Ramsden, a friend of Hepworth, wrote that her sculptures worked because of their interconnectedness – to the spaces they inhabit and to us as the viewer. Our experiences of the landscape and her sculptures within them are phenomenological, we are experiencing the feeling we have to the space around us and to the pieces within them.

Sculpture occupies the same space as your body.

Anish Kapoor

As Anish Kapoor puts it, sculptures inhabit spaces that you also occupy, and this means that you have a physical and bodily response to them. Sculptures relate to the space around them as well as to your body. The sculpture will impact the space, and both of these will impact on you, the viewer. Alongside this, your presence will change the nature of the interaction of the sculpture in the environment. I think it is important to think about all of these elements, to understand the impact ad interrelatedness of the viewer, the piece and the landscape it sits in.

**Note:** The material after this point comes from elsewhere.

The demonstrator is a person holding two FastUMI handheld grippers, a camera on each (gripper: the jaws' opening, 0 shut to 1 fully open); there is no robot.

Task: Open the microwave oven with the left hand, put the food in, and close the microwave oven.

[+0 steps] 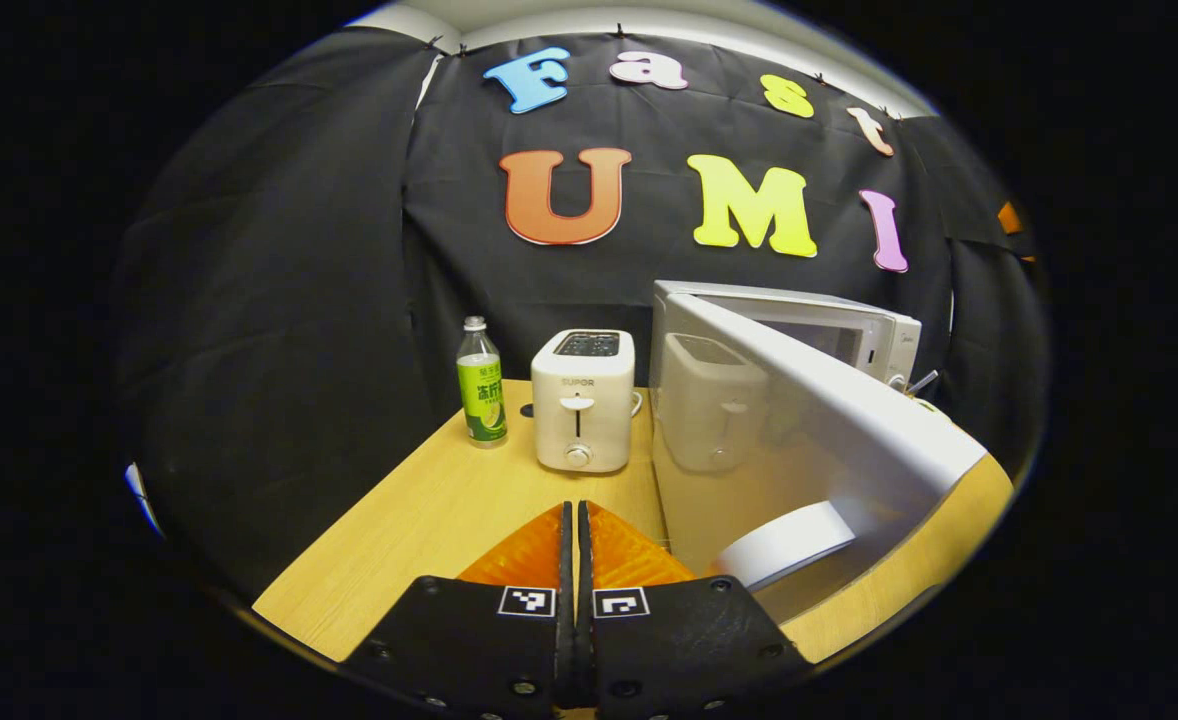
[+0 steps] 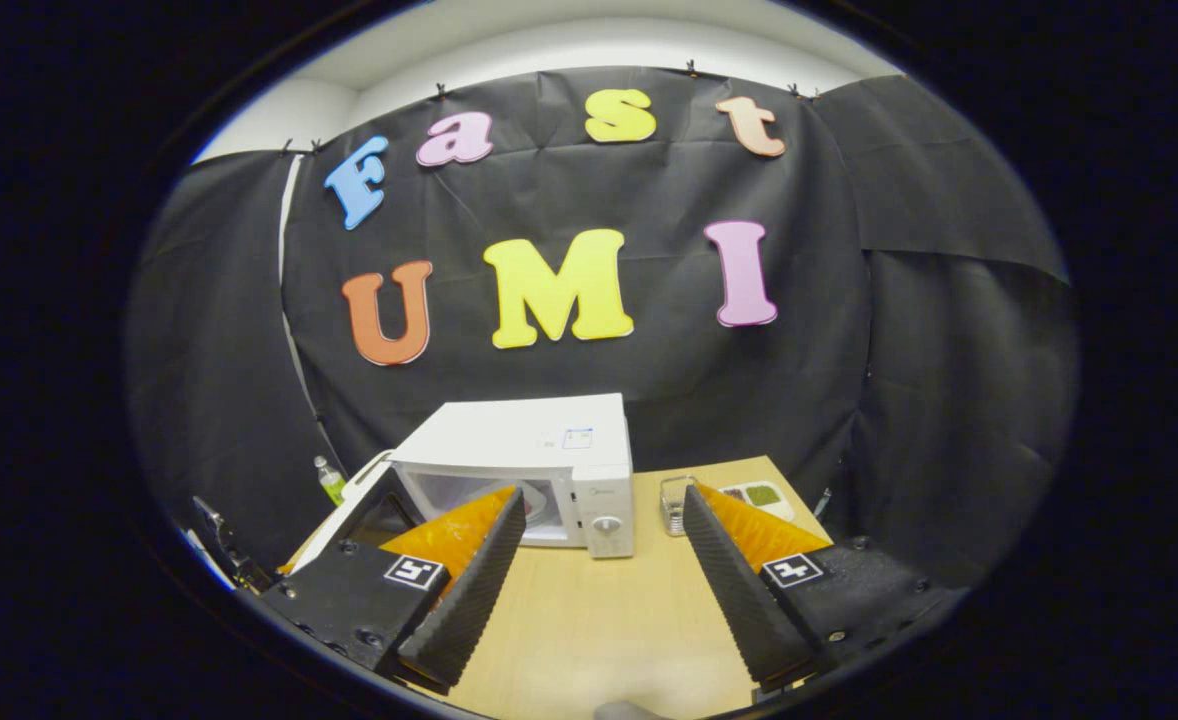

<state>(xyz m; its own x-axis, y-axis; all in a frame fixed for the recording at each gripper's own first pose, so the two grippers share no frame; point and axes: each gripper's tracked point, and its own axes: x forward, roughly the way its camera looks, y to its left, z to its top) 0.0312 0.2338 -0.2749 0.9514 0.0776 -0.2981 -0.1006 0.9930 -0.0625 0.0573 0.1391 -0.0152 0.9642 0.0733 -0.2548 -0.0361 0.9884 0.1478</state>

I think the job of a sculptor is spatial as much as it is to do with form. 

Anish Kapoor

I find inspiration comes easier when I am in a landscape that I can imagine a sculpture sitting in. Inhabiting the space myself seems to allow me to understand how a piece could be placed. Whereas conceiving an idea of a piece that is meant to sit in a landscape that you haven’t inhabited yourself means that you’re likely to misunderstand what the space can do, what it has to offer. The interaction might be wrong.  

On the other hand, making a piece and moving it to a new space can completely alter it, filling both the space and piece with a whole new sense of life as the piece becomes something else, reacting to its location.

I think you always have to find where the boundary is in relation to the context in order to be able to kind of articulate how you want the space to interact with the viewer.

Richard Serra

In Ian Hamilton Finlay’s Little Sparta, the garden surrounding his house is full of sculptural works. Pieces are scattered around the garden, hidden but ready to be found. As you walk around the landscape you find them in niches, nooks, by streams, by the pond. With his work, it seems as if the pieces respond to the landscape around it, they don’t blend in, but work with the space and gain meaning through it.

When talking about why he made his garden, in a conversation with Robin Gillanders, Ian Hamilton Finlay was asked why he had made it, and replied 

Basically because it was a possibility – the ground was there and so there was a possibility, and I like to realise possibilities.”  

He saw a landscape that could inspire him to make work, that was full of possibilities and ideas.  I think this is why I find it so hard to think of ideas that can be outside the flat when I am stuck within it, the possibilities and my horizons seem reduced.